The report shows, based on 2018 figures, that companies and developers involved in open source contribute significantly to the development of the economy in the European Union (EU). The companies and developers themselves have invested a total of 1 billion euros to start their own development activities in the field of open source. This work yielded the economy within the EU member states of at least 65 and 95 billion euros.
Additionally, a 10 percent increase in the number of open source developers in the European Union would generate between 0.4 and 0.6 percent more gross national product (GNP) annually. If this translates into companies, there will be around 600 new ICT start-ups within the EU each year.

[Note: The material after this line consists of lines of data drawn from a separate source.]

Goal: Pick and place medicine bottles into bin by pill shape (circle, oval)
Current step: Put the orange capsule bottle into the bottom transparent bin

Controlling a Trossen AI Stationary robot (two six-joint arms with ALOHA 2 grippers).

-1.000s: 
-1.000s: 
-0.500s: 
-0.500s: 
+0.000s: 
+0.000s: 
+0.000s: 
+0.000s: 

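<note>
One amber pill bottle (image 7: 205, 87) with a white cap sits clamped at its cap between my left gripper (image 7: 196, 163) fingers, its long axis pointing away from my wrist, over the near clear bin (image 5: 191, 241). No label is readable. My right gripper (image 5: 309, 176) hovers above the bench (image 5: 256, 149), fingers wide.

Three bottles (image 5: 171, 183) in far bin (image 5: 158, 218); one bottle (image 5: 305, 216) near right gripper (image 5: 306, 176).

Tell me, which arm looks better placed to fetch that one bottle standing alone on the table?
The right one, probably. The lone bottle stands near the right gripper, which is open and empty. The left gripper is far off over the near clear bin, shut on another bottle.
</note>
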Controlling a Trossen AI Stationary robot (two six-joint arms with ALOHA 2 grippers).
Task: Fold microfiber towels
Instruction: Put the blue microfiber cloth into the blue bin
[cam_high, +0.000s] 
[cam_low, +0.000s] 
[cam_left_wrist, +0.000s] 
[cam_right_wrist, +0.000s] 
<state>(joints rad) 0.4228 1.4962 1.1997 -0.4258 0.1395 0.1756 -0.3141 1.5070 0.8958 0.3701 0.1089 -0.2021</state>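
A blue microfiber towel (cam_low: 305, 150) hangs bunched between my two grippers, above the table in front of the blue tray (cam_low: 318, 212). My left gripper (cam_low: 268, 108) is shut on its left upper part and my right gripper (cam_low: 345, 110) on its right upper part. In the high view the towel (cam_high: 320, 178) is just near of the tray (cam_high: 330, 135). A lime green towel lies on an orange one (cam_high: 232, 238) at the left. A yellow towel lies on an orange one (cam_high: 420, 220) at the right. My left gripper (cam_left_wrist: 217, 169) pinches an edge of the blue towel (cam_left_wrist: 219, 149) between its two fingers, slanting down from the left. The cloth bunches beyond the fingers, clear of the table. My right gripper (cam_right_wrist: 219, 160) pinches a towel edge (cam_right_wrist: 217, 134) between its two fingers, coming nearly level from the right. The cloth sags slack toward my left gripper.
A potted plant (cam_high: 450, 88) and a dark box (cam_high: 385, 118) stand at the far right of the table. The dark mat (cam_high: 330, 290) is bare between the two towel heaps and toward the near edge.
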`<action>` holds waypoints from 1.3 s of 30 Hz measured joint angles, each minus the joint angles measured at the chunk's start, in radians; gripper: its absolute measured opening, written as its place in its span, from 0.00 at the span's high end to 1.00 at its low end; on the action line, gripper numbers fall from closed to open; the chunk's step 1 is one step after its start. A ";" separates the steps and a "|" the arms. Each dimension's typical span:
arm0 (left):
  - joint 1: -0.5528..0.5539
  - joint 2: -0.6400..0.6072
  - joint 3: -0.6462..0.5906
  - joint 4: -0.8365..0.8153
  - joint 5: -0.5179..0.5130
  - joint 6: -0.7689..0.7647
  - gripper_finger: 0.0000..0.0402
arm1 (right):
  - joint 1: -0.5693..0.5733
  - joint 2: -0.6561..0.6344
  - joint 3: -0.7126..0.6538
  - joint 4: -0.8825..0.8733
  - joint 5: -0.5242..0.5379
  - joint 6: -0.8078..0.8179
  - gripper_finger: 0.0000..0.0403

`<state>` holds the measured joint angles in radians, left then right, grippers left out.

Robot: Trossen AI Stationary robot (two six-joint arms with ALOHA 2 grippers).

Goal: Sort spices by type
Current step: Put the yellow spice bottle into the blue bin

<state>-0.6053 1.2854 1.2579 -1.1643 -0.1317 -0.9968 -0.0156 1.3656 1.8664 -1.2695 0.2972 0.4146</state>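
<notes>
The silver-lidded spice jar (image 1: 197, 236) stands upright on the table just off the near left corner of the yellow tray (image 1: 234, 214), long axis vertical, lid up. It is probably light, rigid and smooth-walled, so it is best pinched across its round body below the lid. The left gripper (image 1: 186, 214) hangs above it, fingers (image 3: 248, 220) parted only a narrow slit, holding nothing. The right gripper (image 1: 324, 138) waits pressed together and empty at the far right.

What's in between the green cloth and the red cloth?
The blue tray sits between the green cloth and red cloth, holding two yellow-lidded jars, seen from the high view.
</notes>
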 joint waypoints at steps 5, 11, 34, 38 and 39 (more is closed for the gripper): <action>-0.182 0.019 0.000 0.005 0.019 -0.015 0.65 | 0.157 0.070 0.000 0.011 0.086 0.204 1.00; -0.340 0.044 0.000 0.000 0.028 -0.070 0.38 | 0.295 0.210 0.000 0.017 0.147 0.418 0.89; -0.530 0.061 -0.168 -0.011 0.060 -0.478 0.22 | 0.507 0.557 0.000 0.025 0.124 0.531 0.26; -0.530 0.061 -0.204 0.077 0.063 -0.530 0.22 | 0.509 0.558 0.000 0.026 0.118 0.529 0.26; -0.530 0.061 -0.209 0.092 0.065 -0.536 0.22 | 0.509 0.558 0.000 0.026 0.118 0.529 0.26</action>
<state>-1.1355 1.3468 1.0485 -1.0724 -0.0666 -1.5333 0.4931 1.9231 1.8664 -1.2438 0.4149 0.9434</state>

The research also shows that the UK (a former member of the European Union) provides the most open source specialists and developers. Germany came in second, followed by France and Italy. The Netherlands is in fifth place.
Despite all the good numbers mentioned above, researchers also see some shortcomings that have a slight negative impact on the use of open source within the European Union. Especially when it comes to the use of open source by European governments. According to the report, they invest far less than what using open source can yield. They may see the use of open source as a risk factor.
And the actions of the European public sector to use open source are not always effective, even in the area of procurement. According to the European Commission, open source will only be used convincingly by public institutions if it forms an important part of the digital transformation.
Moreover, the implementation of legislation to regulate the use and reuse of open sources within the public sector appears to be ineffective. Often there is no evidence describing concrete implementation of this legislation.
Naturally, the report makes recommendations to further stimulate the development and use of open source within member states. Specifically, they advise, among other things, that the public sector should be “educated” when it comes to seeing open source as a risk factor.
The researchers also recommend access to so-called open source project offices (OSPOs). These OSPOs should encourage and support the use of open source throughout the European Union. The use of open source in all initiatives at the EU level will play a role, as in the case of the Green Deal.
Moreover, the EU needs to be more clear about the legal liability of open source developers and other legal issues. This includes the right for customers to make permanent repairs, including software updates, when vendors stop supporting hardware.